TASK GOAL. Retype the records below exactly. Leave nothing out.

INFORMATION GIVEN.

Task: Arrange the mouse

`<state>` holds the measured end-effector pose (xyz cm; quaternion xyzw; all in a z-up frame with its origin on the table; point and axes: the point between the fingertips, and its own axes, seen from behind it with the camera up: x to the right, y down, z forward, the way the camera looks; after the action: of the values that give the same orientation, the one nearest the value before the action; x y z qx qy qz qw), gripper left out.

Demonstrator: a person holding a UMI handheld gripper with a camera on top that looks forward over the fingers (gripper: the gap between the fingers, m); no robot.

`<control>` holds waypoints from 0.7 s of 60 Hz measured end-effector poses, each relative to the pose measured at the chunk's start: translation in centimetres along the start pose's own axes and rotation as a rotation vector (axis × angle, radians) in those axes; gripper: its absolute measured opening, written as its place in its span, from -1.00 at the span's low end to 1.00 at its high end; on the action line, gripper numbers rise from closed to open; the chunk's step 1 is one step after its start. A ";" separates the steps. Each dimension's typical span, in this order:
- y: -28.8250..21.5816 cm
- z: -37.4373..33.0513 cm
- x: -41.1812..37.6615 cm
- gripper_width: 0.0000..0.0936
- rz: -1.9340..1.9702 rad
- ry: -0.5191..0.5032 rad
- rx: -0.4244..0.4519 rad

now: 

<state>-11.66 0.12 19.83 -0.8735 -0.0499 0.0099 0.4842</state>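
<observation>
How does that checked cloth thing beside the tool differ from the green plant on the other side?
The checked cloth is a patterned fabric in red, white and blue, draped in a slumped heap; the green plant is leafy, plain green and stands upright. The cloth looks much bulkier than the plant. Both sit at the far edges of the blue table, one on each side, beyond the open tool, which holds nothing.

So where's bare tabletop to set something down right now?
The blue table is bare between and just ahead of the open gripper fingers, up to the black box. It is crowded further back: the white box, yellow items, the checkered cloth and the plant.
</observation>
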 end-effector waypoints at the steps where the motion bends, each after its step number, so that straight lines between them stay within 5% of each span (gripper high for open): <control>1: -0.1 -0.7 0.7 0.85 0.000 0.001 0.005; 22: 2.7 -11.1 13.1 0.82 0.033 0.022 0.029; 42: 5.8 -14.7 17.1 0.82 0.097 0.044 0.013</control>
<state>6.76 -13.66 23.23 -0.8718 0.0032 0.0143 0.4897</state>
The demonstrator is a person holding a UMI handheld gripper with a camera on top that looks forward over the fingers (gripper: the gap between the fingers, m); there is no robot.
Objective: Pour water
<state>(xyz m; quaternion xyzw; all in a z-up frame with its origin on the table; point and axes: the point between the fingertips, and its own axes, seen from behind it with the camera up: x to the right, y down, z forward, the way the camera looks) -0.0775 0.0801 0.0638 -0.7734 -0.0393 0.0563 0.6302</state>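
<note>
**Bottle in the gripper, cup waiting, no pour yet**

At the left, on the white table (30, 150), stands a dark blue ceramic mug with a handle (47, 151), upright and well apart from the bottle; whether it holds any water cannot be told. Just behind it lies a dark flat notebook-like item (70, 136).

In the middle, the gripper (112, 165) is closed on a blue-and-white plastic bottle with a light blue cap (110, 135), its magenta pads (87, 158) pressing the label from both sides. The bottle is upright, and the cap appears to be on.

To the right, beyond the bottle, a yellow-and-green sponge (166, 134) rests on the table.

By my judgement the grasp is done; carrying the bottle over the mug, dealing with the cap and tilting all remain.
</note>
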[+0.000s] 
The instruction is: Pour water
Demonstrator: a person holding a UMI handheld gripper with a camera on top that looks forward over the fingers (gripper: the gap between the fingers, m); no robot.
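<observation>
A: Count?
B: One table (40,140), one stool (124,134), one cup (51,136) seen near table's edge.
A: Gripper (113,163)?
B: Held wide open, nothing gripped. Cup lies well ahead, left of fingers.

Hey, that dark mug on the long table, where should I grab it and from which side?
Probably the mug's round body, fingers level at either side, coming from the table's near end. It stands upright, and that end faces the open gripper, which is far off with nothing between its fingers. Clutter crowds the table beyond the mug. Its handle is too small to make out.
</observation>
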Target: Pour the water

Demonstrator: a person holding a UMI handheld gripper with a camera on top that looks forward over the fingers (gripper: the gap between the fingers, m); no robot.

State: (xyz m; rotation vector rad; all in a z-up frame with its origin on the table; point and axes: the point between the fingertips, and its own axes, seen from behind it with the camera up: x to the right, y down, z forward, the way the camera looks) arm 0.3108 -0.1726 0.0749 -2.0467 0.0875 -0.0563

ANSWER.
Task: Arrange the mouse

`<state>` holds the measured end-effector pose (xyz cm; quaternion xyzw; all in a z-up frame with its origin on the table; point and axes: the point between the fingertips, and its own axes, seen from behind it with the camera up: x to the right, y down, z forward, the way the camera looks; after the action: of the values that give the same orientation, the one nearest the value before the action; x y z qx qy qz qw), gripper left out.

Demonstrator: a person holding a UMI handheld gripper with a camera on top that looks forward over the fingers (gripper: the gap between the fingers, m); no robot.

`<control>` holds waypoints from 0.7 s of 60 Hz measured end-effector poses, each relative to the pose measured at the chunk's start: translation in centimetres along the start pose's own axes and rotation as a rotation vector (axis × angle, radians) in those axes; gripper: its absolute measured opening, written as its place in its span, from -1.00 at the span's low end to 1.00 at its high end; on the action line, gripper numbers rise from closed to open; the chunk's step 1 is one step after its start. A ";" separates the steps. Each dimension's typical span, in this order:
- y: -28.8250..21.5816 cm
- z: -37.4373..33.0513 cm
- x: -41.1812..37.6615 cm
- gripper_width: 0.0000..0.0936
- rz: -1.9340..1.9702 rad
- ry: -0.5191..0.5032 rad
- rx: -0.4244..0.4519 rad

now: 

<state>-11.66 0.12 19.83 -0.8735 -0.0499 0.0099 0.4842</state>
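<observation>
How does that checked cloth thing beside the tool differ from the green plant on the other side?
The checked cloth is a patterned fabric in red, white and blue, draped in a slumped heap; the green plant is leafy, plain green and stands upright. The cloth looks much bulkier than the plant. Both sit at the far edges of the blue table, one on each side, beyond the open tool, which holds nothing.

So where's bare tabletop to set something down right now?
The blue table is bare between and just ahead of the open gripper fingers, up to the black box. It is crowded further back: the white box, yellow items, the checkered cloth and the plant.
</observation>
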 end-effector waypoints at the steps where the motion bends, each after its step number, so that straight lines between them stay within 5% of each span (gripper high for open): <control>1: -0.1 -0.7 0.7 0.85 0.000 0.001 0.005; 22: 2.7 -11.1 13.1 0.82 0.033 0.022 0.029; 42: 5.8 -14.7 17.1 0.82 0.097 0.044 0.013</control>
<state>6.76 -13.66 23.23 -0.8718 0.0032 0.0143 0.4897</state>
The demonstrator is a person holding a UMI handheld gripper with a camera on top that looks forward over the fingers (gripper: the gap between the fingers, m); there is no robot.
Objective: Pour water
<state>(xyz m; quaternion xyzw; all in a z-up frame with its origin on the table; point and axes: the point between the fingertips, and its own axes, seen from behind it with the camera up: x to the right, y down, z forward, the way the camera looks) -0.0775 0.0801 0.0638 -0.7734 -0.0393 0.0563 0.6302</state>
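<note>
**Bottle in the gripper, cup waiting, no pour yet**

At the left, on the white table (30, 150), stands a dark blue ceramic mug with a handle (47, 151), upright and well apart from the bottle; whether it holds any water cannot be told. Just behind it lies a dark flat notebook-like item (70, 136).

In the middle, the gripper (112, 165) is closed on a blue-and-white plastic bottle with a light blue cap (110, 135), its magenta pads (87, 158) pressing the label from both sides. The bottle is upright, and the cap appears to be on.

To the right, beyond the bottle, a yellow-and-green sponge (166, 134) rests on the table.

By my judgement the grasp is done; carrying the bottle over the mug, dealing with the cap and tilting all remain.
</note>
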[+0.000s] 
The instruction is: Pour water
Demonstrator: a person holding a UMI handheld gripper with a camera on top that looks forward over the fingers (gripper: the gap between the fingers, m); no robot.
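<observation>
A: Count?
B: One table (40,140), one stool (124,134), one cup (51,136) seen near table's edge.
A: Gripper (113,163)?
B: Held wide open, nothing gripped. Cup lies well ahead, left of fingers.

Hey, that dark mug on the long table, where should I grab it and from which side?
Probably the mug's round body, fingers level at either side, coming from the table's near end. It stands upright, and that end faces the open gripper, which is far off with nothing between its fingers. Clutter crowds the table beyond the mug. Its handle is too small to make out.
</observation>
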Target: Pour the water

Demonstrator: a person holding a UMI handheld gripper with a camera on top that looks forward over the fingers (gripper: the gap between the fingers, m); no robot.

State: (xyz m; rotation vector rad; all in a z-up frame with its origin on the table; point and axes: the point between the fingertips, and its own axes, seen from behind it with the camera up: x to the right, y down, z forward, the way the camera looks) arm 0.3108 -0.1726 0.0749 -2.0467 0.0875 -0.0563

The exercise has been completed in full.